Farzaneh Behzadnia, Research Assistant (Pharmacology and toxicology, MSU, 2018-present), Pharm-D (Shiraz University of Medical Science, 2013)
I am involved in developing a high-throughput screening assay to determine the potency to inhibit organ fibrosis by lipid mediators and their analogs synthesized in the lab. With this project, we are testing several different fatty acid metabolites and soluble epoxide hydrolase inhibitors to find their effect and potency on fibrosis.
I am also investigating if inhibition of sEH alleviates diabetic neuropathic pain through modulation of ROS production by macrophages. Our hypothesis is that inhibition of sEH can reduce the ROS in macrophage cells induced by Ang II.
Harrison Plummer, Undergraduate Student: I am a junior studying biochemistry here at Michigan State University. My project in the Sing lab focuses on obstructing the function of Epoxide Hyrdrolase 2 as the enzyme breaks down epoxyeicosatrienoic acids which has vast clinical significance such as reducing blood pressure. When I am not working in the lab I work as an Emergency Medical Technician in the Lansing area and coordinate service trips with Alternative Spartan Breaks.

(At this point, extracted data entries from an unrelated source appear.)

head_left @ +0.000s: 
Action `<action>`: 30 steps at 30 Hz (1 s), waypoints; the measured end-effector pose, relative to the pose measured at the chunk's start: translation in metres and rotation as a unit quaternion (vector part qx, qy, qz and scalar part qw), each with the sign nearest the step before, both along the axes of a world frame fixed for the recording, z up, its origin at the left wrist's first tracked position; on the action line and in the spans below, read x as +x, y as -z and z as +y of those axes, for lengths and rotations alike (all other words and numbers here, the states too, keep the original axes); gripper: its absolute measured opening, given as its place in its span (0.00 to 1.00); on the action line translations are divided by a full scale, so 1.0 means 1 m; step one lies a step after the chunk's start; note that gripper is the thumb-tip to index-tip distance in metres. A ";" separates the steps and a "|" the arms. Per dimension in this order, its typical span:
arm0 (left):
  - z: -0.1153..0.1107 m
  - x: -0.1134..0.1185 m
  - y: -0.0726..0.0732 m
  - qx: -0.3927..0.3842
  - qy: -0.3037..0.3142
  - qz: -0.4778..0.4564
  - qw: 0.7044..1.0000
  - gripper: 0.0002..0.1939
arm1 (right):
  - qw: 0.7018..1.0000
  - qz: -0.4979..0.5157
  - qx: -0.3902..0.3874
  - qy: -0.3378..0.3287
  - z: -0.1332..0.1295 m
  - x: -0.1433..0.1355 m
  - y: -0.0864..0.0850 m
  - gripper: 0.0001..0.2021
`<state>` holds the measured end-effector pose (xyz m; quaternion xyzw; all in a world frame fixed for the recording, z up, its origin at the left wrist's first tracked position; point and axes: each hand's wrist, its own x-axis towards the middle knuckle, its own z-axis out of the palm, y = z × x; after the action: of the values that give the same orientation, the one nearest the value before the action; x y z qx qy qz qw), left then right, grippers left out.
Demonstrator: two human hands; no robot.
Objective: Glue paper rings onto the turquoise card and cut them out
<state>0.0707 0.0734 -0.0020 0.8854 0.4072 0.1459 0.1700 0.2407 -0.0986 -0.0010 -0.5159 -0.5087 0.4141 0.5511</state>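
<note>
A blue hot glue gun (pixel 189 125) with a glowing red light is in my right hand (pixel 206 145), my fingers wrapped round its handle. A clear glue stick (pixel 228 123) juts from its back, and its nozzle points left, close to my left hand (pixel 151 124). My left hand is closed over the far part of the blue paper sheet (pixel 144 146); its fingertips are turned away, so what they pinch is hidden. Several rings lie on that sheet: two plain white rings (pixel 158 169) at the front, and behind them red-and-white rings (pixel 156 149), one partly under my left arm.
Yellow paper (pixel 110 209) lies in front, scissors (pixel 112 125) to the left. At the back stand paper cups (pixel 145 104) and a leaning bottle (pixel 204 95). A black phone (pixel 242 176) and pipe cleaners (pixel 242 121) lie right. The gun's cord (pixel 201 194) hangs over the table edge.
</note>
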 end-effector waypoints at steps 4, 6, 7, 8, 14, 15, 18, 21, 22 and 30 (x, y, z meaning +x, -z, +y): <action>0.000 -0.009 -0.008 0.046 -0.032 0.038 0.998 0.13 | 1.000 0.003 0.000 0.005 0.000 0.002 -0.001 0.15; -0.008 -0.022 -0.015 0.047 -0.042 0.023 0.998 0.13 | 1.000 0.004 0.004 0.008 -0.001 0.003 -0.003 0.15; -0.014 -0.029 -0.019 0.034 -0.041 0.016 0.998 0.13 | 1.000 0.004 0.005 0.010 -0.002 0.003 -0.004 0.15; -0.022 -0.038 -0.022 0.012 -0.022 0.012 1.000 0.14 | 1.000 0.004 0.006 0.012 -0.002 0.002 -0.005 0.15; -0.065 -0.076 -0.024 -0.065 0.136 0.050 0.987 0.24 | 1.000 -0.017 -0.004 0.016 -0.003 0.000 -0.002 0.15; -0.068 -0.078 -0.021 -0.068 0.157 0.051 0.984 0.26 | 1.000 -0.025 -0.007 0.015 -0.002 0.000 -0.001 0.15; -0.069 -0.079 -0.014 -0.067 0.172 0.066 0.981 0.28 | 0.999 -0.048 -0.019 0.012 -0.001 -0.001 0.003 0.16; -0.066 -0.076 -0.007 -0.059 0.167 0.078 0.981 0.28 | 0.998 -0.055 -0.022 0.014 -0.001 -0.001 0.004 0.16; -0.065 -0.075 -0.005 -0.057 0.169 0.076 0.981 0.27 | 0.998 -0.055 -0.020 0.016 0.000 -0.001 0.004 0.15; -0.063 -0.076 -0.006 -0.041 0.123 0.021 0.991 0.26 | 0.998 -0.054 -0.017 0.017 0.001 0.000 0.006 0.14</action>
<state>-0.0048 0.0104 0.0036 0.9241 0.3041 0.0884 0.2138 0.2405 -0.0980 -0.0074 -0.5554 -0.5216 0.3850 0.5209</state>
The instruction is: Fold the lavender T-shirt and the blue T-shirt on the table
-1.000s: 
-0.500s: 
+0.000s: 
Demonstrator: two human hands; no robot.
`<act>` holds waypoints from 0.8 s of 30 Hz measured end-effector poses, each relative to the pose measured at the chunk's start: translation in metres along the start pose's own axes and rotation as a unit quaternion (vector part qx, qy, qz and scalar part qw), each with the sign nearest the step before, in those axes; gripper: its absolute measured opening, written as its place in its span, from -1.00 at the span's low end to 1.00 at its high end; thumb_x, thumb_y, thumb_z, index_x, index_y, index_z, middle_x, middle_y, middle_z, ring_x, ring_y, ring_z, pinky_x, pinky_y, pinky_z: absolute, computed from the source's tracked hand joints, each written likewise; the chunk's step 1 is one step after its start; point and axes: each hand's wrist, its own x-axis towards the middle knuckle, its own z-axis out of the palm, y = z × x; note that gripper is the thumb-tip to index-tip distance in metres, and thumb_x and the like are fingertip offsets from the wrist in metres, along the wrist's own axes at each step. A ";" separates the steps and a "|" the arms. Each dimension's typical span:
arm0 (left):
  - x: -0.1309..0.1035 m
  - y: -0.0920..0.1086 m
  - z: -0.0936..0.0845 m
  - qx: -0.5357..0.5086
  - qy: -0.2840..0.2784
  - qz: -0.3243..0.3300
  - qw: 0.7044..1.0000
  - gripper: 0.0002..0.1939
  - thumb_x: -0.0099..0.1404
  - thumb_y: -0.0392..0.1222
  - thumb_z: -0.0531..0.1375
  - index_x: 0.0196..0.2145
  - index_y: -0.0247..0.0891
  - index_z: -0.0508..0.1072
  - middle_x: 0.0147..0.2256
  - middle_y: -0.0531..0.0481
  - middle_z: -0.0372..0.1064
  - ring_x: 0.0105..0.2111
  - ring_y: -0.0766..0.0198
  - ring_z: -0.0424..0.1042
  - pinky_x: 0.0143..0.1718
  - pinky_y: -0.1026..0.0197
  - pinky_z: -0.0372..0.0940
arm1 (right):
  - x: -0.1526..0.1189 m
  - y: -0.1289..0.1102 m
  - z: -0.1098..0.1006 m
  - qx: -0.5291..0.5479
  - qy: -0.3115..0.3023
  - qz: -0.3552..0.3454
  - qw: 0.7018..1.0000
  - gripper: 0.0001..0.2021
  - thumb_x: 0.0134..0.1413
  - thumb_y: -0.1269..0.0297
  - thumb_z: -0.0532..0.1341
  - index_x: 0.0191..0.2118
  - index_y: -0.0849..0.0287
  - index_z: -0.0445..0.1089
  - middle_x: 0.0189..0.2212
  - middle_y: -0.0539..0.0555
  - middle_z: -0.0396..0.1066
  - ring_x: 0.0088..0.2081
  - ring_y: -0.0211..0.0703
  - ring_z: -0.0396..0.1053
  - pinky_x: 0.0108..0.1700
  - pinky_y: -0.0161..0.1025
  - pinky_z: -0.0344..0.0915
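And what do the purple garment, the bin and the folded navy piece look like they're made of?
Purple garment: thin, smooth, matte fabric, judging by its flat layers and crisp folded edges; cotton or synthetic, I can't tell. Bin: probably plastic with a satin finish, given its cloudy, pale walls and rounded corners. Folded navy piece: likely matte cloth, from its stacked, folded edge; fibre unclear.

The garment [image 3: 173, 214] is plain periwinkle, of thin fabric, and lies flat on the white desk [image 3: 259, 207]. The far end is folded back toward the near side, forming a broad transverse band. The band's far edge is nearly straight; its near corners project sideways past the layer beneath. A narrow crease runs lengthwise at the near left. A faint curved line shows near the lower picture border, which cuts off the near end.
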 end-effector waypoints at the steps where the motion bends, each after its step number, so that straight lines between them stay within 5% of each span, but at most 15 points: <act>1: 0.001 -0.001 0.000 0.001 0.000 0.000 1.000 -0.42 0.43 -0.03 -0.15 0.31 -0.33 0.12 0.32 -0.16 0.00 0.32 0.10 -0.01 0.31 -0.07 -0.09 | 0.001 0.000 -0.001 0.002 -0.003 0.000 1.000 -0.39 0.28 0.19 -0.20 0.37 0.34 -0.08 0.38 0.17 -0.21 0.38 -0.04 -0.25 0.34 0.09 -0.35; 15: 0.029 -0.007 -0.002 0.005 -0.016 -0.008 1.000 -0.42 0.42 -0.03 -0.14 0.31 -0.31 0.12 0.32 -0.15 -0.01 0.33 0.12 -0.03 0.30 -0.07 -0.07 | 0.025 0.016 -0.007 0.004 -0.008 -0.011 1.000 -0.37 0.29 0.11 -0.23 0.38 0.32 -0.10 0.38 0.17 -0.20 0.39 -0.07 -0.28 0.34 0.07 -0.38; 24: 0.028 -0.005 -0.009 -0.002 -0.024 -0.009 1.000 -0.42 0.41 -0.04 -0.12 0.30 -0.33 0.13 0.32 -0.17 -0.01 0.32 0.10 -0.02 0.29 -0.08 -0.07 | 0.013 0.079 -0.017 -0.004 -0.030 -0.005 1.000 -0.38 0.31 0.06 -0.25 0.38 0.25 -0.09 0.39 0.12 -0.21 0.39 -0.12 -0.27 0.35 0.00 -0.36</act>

Sidney Lipovsky, Undergraduate Student: I am an undergraduate studying chemistry and minoring in pharmacology and toxicology at Michigan State University, and I am a member of the Honors College. I have worked in Dr. Lee’s lab since August 2018. My project consists of synthesizing and purifying epoxyeicosatrienoic acid (EETs) and eventually using them in biological studies to find the EET receptor. EETs are metabolites of arachidonic acid with numerous beneficial characteristics, including anti-inflammatory properties. They have potential in drug development and treatment of diseases such as Crohn’s, Parkinson’s, cardiovascular diseases, and various others.
Kaitlyn Lumpkins, Undergraduate Student: I am currently a senior with a major in chemistry, a minor in bioethics, and I am a member of the Honors College at Michigan State University. I work for University Outreach and Engagement as a student clerical assistant in addition to my responsibilities in Dr. Lee’s lab. My project is focused on the chemical genetics and neurological effects of omega-3 and omega-6 polyunsaturated fatty acids (PUFAs). Since humans must obtain PUFAs from dietary sources, it is vital to study the effects of omega-3 and omega-6 PUFA ratios in order to determine an ideal amount of each for consumption. Caenorhabditis elegans (C. elegans) is a model organism to test such effects since their PUFA metabolic pathways are almost identical to humans and they are genetically malleable. I have been conducting lifespan and motility assays on a variety of knockout strains of C. elegans, each of which have different abilities in metabolizing omega-3 and omega-6 PUFAs. Furthermore, I have synthesized a soluble epoxide hydrolase (sEH) inhibitor, AUDA, which I hope to test on C. elegans in the near future." Additionally, I received the Walter R. and Margaret W. Yates Memorial Summer Research Scholarship in order to conduct research with Sing last summer.